Ruth Clifford Engs, Author. The Eugenics Movement: An Encyclopedia. Greenwood Publishing Group [ABC-CLIO]: Westport Ct, 2005.
Eugenics―the theory that we can improve future generations of humans through selective breeding―was one of the most controversial movements of the early 20th century. Often tied to racist beliefs and nativist desires to limit immigration, the eugenics movement attracted some of the most prominent scientists and social reformers of the day. This encyclopedia brings into one place concise descriptions of the leading figures, organizations, events, legislation, publications, concepts, and terms of this vitally important period historical movement. Although focused on the United States during the heyday of the movement, the encyclopedia includes material on international event as well as connections to important contemporary issues such as genetic engineering, family balancing, and the possibility of human cloning.
The reference covers almost 200 years of history and includes over 250 entries on such topics as:
- Inherited conditions such as alcoholism, prostitution, poverty, and criminality that eugenicists thought could be eliminated by following eugenic methods.

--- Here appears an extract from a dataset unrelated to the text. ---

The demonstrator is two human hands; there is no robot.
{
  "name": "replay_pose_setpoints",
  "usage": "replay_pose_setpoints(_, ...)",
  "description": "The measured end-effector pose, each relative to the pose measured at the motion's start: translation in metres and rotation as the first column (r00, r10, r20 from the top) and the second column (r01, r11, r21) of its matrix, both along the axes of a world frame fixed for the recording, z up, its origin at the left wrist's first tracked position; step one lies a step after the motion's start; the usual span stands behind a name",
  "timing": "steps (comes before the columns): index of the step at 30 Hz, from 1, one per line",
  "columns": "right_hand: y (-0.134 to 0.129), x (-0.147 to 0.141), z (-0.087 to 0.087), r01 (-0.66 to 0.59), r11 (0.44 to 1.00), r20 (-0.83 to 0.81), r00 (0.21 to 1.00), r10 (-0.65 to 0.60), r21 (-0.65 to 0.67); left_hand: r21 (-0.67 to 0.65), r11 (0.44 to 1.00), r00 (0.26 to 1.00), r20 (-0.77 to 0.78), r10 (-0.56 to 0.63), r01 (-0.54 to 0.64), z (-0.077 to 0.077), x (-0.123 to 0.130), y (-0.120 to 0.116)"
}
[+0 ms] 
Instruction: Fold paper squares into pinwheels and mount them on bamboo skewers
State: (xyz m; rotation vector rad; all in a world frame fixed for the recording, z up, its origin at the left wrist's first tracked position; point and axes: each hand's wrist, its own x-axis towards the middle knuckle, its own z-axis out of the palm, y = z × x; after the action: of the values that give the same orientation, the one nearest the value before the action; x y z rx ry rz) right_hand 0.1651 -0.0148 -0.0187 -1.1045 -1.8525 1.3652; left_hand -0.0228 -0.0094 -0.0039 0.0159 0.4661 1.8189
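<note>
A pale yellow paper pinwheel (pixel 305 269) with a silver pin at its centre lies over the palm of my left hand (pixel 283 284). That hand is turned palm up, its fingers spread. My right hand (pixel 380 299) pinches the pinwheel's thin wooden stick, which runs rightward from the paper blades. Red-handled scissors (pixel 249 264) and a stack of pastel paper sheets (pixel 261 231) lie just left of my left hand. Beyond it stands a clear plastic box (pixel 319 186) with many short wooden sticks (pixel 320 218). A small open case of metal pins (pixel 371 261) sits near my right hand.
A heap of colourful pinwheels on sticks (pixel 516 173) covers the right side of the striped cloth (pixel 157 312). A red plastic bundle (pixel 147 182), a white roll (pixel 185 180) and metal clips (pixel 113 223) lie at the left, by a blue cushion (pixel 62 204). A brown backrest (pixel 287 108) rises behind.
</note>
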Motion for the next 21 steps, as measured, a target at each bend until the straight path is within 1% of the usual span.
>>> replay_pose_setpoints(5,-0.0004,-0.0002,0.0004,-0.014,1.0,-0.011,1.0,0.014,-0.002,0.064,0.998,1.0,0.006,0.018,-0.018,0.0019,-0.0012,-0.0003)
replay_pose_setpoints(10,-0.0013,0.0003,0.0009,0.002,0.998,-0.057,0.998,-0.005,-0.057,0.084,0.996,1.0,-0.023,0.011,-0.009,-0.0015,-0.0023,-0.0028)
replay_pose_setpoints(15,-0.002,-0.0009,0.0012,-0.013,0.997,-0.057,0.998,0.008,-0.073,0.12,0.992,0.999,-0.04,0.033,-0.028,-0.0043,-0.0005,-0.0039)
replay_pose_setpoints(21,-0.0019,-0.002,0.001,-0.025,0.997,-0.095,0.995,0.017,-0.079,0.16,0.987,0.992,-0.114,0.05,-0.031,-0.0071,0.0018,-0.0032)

- Concepts such as feeblemindedness, race degeneracy, and race suicide that were pervasive during the era of the eugenics movement.
- Tools that eugenicists relied on, such as laws that allowed forced sterilizations of the unfit in the United States, Nazi Germany, and other countries.
Organizations that encouraged the fit to produce more children.
The continued acceptance of attempts to improve future generations through genetic testing and treatment.